Action item: Write out the records below exactly as they appear, skipping each picture.

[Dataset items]
=====

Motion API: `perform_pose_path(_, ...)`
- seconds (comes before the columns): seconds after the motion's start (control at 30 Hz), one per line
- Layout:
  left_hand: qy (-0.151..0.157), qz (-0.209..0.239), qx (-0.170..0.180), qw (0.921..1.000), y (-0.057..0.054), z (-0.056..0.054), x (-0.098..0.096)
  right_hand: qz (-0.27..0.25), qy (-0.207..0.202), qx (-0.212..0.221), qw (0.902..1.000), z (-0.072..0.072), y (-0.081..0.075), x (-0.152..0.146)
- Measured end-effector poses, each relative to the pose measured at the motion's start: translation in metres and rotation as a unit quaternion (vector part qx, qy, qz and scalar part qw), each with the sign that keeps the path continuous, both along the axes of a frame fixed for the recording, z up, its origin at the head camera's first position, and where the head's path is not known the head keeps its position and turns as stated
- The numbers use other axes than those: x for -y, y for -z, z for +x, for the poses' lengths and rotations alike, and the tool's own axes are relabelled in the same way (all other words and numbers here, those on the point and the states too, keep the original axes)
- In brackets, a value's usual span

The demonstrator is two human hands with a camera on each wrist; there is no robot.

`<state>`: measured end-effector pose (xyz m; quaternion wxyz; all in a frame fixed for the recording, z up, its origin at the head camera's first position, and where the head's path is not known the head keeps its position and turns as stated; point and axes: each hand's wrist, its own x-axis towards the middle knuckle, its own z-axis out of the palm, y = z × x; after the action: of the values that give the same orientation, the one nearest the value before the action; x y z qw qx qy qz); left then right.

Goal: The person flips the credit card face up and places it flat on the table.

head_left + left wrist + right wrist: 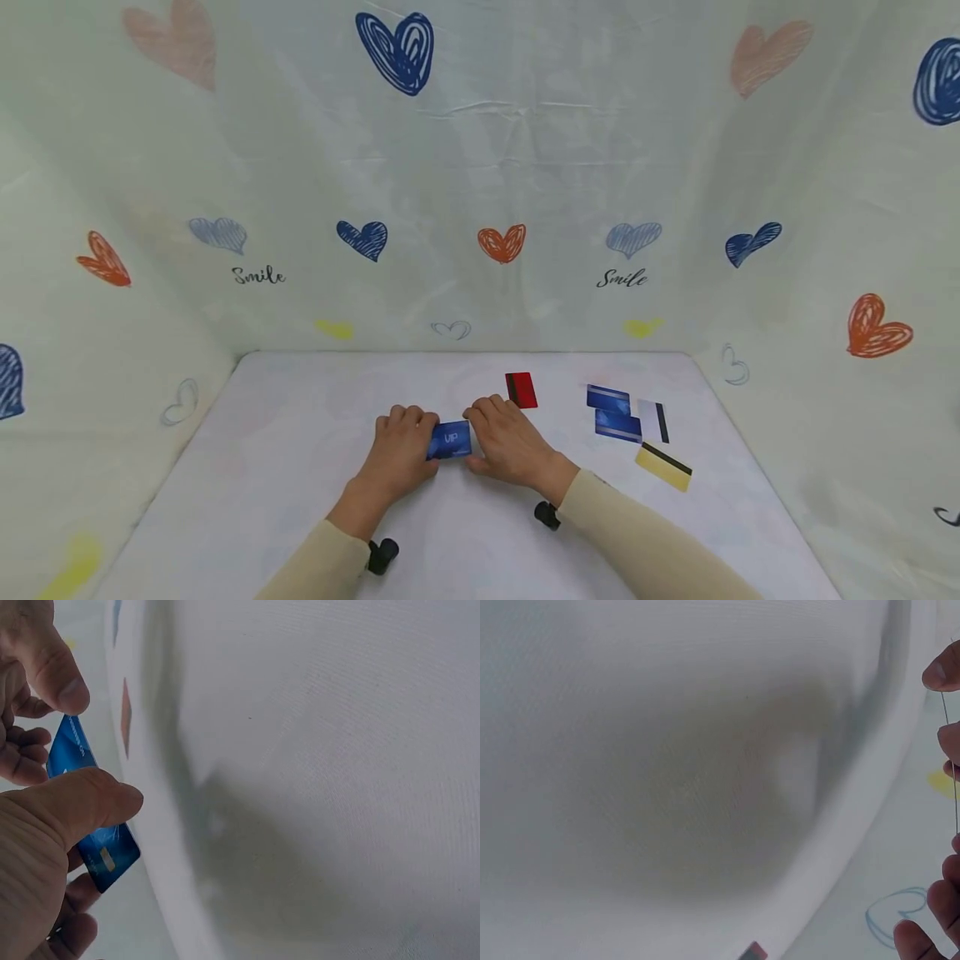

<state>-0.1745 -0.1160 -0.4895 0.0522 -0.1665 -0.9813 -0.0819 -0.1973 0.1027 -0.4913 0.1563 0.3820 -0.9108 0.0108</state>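
Note:
A blue card point(452, 440) with light lettering is held up between both hands in the head view. My left hand point(405, 447) grips its left part, with the thumb point(97, 799) across one face and fingers behind it in the left wrist view. My right hand point(512, 442) pinches the opposite end; its thumb point(64, 679) lies on the card's end in the left wrist view. Seen from the right wrist, the card point(955, 799) is edge-on, a thin line partly covered by fingertips at the frame's edge.
A red card point(522, 390) with a dark stripe lies beyond my right hand. To the right lie two overlapping blue cards point(618, 424), a white card point(652, 421) and a gold card point(664, 467) on the white table point(300, 417). A heart-printed curtain point(420, 167) surrounds the table.

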Motion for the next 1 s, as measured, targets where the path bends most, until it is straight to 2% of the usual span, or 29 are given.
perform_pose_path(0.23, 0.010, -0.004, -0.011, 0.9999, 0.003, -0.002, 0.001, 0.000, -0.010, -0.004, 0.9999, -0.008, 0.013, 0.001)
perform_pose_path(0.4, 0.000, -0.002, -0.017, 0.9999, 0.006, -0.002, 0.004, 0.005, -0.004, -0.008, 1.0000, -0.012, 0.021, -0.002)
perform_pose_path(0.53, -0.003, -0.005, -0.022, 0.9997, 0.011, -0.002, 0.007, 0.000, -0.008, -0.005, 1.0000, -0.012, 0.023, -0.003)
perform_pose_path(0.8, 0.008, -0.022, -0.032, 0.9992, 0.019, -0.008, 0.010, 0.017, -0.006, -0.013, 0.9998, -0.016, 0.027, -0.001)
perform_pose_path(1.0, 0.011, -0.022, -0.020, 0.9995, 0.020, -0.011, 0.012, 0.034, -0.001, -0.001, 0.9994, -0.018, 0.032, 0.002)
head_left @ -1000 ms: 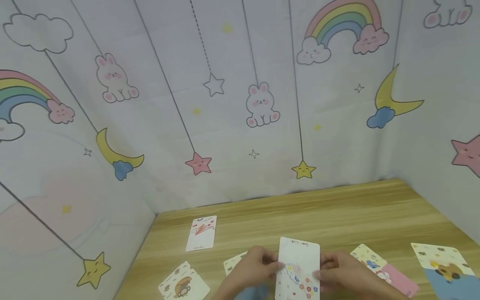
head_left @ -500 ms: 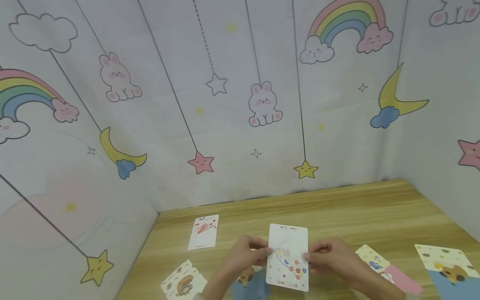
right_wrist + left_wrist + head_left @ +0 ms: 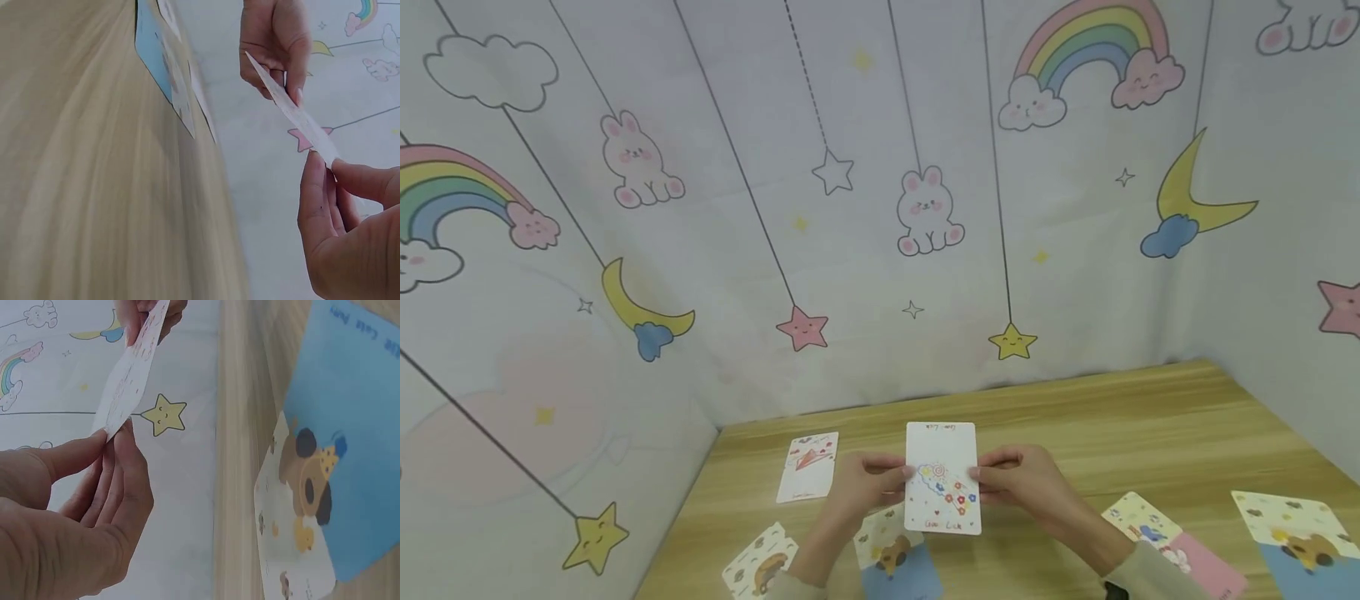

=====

Response to the task:
Motion API: `perform_pose_path(_, ...)`
- seconds (comes before the columns): seconds after the motion's start (control at 30 Hz), one per line
- Layout:
  left_hand: qy (-0.151..0.157), qz (-0.209..0.239), qx (-0.170..0.180), qw (0.921..1.000), y (-0.057..0.054), z (-0.056..0.054), x (-0.098..0.096)
  right_hand: qz (-0.27..0.25), qy (-0.207..0.202), qx (-0.212..0.221), qw (0.902..1.000), z (-0.072..0.072), y (-0.081..0.075), x (-0.152..0.146)
- Measured end-effector poses, each relative to the pose measured at the motion's start: translation in metres and rotation as a unit quaternion (vector part qx, qy, qz and scalar part qw), each with the sign that keeps the path continuous, both along the axes of a frame fixed for the recording, z up, its origin at the head camera's first position, and where the head's path is not known the head keeps its position and turns as stated
- The numbers use other axes than those: x for -y, y for -z, z for +x, for the poses' lengths and rotations alike, and the tool's own axes are relabelled in the same way (all other words and numbers here, those on the point and the states too, keep the original axes)
- In brackets, a value's usual span

The demonstrator is two human hands with a camera on each wrist; there is no robot.

`<state>`: measured end-effector pose (xyz m; quaternion wxyz; all in a frame fixed for the recording, z up, its origin at the head camera's first position, and where the head's path is not known the head keeps its position and turns as stated; point and axes: each hand's wrist, its own x-axis towards the middle knuckle, its own z-axis out of the palm, y = z × x; after the action: of the values that give the same orientation, the one nearest the value before the action; x y z qw qx qy qz); left then right.

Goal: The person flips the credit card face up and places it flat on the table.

head_left + left wrist + right wrist: 

<state>-0.1745 -0.1160 -0.4895 0.0522 -0.1665 -0.9813 -0.0819 -0.1973 0.1027 -0.4913 0.1563 0.3820 -0.9108 0.0108</state>
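Note:
A blue card point(452, 440) with light lettering is held up between both hands in the head view. My left hand point(405, 447) grips its left part, with the thumb point(97, 799) across one face and fingers behind it in the left wrist view. My right hand point(512, 442) pinches the opposite end; its thumb point(64, 679) lies on the card's end in the left wrist view. Seen from the right wrist, the card point(955, 799) is edge-on, a thin line partly covered by fingertips at the frame's edge.
A red card point(522, 390) with a dark stripe lies beyond my right hand. To the right lie two overlapping blue cards point(618, 424), a white card point(652, 421) and a gold card point(664, 467) on the white table point(300, 417). A heart-printed curtain point(420, 167) surrounds the table.
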
Motion for the next 1 s, as measured, targets where the path bends most, until it is straight to 2% of the usual span, or 29 are given.
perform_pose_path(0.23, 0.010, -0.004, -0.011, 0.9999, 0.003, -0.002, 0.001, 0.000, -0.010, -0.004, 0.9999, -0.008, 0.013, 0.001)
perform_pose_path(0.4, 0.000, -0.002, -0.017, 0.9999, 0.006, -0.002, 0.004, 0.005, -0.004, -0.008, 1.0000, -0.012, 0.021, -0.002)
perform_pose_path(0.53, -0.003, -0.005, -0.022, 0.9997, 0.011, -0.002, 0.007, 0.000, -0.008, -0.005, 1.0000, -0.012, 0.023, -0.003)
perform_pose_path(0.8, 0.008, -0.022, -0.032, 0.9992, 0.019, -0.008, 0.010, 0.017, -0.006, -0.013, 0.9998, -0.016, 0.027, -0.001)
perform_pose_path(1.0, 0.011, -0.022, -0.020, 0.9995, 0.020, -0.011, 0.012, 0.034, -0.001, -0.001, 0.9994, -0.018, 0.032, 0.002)
head_left @ -1000 ms: 
head_left @ -500 ms: 
right_wrist + left_wrist + head_left @ +0 ms: 

This answer has now been given in full.